=== What to produce ===
Work out how many lines in the entries below include the word "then". Give nothing but the number.
------ Exercise inputs ------
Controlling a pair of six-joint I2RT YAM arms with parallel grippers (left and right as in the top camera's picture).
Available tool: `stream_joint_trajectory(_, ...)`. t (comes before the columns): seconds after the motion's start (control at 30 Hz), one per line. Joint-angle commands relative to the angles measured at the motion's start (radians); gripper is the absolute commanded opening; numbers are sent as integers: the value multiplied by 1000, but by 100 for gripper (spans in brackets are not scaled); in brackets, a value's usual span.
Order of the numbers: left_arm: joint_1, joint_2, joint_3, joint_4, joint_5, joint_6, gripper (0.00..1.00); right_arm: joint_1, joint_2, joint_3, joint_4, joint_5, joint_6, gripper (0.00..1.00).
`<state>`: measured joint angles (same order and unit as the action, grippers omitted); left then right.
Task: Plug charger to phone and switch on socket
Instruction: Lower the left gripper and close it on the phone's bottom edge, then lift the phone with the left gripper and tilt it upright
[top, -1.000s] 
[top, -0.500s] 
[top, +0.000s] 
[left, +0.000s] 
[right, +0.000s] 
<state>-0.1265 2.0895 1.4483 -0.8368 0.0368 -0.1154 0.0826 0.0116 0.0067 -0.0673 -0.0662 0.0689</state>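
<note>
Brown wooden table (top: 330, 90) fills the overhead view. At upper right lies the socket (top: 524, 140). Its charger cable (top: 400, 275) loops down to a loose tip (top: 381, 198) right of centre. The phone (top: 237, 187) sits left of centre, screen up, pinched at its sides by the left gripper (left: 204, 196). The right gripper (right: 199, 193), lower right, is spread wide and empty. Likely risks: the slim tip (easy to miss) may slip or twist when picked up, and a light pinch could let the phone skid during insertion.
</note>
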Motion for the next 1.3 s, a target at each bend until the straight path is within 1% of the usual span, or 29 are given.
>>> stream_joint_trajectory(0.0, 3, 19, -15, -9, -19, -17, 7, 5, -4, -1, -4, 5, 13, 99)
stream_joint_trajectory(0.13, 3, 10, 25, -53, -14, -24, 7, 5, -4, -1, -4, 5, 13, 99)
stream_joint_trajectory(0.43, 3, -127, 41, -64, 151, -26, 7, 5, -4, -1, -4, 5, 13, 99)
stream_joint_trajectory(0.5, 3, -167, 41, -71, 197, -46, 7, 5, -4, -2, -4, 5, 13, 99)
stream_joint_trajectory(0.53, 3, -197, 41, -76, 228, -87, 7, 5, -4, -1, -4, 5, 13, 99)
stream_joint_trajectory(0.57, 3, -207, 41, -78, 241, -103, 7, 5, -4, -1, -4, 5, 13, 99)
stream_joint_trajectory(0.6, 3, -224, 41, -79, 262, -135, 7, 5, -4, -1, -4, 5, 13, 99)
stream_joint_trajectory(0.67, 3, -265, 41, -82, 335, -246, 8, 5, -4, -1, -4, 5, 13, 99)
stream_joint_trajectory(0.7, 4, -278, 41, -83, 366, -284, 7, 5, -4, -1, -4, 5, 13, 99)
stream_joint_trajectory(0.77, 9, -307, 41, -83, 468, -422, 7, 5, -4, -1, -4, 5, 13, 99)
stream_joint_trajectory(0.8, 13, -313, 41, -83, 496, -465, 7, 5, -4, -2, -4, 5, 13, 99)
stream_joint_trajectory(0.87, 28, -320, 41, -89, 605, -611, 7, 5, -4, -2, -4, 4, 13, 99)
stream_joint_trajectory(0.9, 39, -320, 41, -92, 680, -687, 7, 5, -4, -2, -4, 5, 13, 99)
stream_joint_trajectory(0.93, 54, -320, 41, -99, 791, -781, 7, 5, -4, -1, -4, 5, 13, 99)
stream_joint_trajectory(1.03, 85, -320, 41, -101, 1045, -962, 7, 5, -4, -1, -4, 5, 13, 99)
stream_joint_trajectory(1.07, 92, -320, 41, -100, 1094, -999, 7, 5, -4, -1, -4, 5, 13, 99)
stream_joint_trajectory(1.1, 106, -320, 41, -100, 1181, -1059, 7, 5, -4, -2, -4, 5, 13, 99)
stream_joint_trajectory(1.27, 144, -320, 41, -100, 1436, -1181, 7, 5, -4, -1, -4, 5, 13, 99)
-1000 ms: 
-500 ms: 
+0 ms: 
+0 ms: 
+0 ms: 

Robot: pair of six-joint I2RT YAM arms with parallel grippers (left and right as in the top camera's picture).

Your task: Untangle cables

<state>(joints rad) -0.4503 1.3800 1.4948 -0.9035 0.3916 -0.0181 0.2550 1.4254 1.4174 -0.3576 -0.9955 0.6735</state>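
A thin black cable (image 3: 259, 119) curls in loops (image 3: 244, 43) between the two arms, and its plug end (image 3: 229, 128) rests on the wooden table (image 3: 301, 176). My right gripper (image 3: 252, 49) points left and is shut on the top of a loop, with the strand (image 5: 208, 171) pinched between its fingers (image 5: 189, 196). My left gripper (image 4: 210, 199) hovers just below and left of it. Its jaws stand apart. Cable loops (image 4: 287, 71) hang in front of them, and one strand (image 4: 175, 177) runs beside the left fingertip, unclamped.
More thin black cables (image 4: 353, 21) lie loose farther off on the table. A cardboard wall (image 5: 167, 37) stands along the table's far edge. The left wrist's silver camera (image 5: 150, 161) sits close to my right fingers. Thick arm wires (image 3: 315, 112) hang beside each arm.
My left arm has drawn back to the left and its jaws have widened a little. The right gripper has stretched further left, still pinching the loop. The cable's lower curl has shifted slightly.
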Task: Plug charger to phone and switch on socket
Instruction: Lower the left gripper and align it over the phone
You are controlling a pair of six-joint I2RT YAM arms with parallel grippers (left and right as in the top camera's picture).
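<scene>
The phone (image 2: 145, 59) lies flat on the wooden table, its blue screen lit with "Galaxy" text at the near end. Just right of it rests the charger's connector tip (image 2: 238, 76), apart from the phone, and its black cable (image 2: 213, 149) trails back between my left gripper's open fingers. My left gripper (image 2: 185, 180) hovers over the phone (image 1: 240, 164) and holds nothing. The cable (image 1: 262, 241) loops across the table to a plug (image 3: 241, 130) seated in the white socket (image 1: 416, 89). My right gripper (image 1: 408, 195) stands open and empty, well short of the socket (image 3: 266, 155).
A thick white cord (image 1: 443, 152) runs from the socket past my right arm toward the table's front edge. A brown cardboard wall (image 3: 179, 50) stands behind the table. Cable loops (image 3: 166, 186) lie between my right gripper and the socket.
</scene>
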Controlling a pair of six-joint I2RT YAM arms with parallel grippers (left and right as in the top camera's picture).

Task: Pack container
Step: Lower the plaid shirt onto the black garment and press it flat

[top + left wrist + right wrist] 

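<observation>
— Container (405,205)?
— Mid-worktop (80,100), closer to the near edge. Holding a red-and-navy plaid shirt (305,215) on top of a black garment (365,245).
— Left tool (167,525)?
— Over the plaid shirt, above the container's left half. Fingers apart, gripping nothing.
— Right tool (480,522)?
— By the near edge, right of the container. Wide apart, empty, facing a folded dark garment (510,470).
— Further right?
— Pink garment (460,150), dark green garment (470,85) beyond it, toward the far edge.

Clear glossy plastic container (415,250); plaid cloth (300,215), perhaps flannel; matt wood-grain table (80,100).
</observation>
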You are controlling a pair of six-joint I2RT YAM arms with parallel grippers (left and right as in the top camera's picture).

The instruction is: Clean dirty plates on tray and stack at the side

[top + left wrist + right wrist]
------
=== Solution for this task ===
2